WHAT IS BEING ASKED ▸ Exactly the lines from the start of the data below through the line containing "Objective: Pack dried" must be returned, and no others.

LISTED RECORDS ▸
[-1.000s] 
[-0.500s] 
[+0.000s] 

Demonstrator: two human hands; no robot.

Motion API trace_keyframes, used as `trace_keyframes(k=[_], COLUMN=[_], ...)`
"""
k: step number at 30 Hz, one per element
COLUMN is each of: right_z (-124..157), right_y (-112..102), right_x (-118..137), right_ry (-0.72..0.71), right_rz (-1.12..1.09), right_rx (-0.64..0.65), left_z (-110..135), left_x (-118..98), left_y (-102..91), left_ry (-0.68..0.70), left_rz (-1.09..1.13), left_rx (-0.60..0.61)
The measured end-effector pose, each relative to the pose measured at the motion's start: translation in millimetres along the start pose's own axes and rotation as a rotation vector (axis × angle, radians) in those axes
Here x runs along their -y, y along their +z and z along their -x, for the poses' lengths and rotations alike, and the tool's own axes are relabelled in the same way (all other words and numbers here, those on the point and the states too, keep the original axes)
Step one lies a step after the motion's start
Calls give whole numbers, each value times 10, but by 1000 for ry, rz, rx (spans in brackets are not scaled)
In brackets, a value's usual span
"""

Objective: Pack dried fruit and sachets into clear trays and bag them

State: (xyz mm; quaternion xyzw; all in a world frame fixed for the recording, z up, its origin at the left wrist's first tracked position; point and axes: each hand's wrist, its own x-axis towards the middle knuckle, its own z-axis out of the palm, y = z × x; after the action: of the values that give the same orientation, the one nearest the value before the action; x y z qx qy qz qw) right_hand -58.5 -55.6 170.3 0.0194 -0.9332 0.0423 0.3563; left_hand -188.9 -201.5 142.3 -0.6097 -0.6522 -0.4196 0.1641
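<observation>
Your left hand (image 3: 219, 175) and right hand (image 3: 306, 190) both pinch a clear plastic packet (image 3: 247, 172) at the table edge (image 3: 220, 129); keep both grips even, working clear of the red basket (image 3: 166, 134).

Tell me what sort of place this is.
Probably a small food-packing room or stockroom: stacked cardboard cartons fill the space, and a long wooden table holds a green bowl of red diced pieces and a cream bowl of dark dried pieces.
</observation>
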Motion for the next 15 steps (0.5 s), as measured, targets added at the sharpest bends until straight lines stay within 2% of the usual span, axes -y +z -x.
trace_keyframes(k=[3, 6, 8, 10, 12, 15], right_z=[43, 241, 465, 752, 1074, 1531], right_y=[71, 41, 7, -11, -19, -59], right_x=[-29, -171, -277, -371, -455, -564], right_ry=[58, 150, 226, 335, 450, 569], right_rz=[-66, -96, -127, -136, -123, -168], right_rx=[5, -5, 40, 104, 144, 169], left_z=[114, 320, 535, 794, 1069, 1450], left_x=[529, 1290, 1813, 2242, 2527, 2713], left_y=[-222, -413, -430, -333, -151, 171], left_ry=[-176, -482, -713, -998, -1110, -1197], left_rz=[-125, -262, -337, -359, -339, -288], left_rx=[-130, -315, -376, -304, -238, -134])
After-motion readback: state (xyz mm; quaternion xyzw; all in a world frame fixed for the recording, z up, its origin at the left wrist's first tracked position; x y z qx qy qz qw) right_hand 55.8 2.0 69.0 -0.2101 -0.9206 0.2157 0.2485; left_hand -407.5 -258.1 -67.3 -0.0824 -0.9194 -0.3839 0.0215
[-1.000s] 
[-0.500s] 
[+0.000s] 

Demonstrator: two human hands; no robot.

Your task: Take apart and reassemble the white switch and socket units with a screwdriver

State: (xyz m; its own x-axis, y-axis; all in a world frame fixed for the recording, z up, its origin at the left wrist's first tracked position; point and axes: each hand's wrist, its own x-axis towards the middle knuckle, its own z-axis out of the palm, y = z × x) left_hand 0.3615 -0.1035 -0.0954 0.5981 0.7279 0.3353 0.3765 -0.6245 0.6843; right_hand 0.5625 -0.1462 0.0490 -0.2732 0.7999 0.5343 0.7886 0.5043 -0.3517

SOLUTION BELOW ▸
[-1.000s] 
[-0.500s] 
[+0.000s] 

Demonstrator: two human hands; no robot.

Motion API trace_keyframes, used as `trace_keyframes(k=[_], COLUMN=[_], ...)`
"""
k: step number at 30 Hz, one per element
COLUMN is each of: right_z (-124..157), right_y (-112..102), right_x (-118..137), right_ry (-0.72..0.71), right_rz (-1.12..1.09), right_rx (-0.64..0.65), left_z (-110..135), left_x (-118..98), left_y (-102..91), left_ry (-0.68..0.70), left_rz (-1.09..1.13), left_rx (-0.60..0.61)
The measured end-effector pose, each relative to the pose measured at the motion's start: translation in millimetres along the start pose's own axes and rotation as a rotation vector (axis × angle, radians) in those axes
Here x runs along their -y, y along their +z and z along their -x, for the poses' lengths and rotations alike, and the tool's own axes are relabelled in the same way (all other words and numbers here, those on the point and the states too, keep the original axes)
Step one lies a step after the motion's start
Calls give whole numbers, each value times 10, but by 1000 for ry, rz, rx (spans in brackets are not scaled)
In brackets, a value's usual span
"""

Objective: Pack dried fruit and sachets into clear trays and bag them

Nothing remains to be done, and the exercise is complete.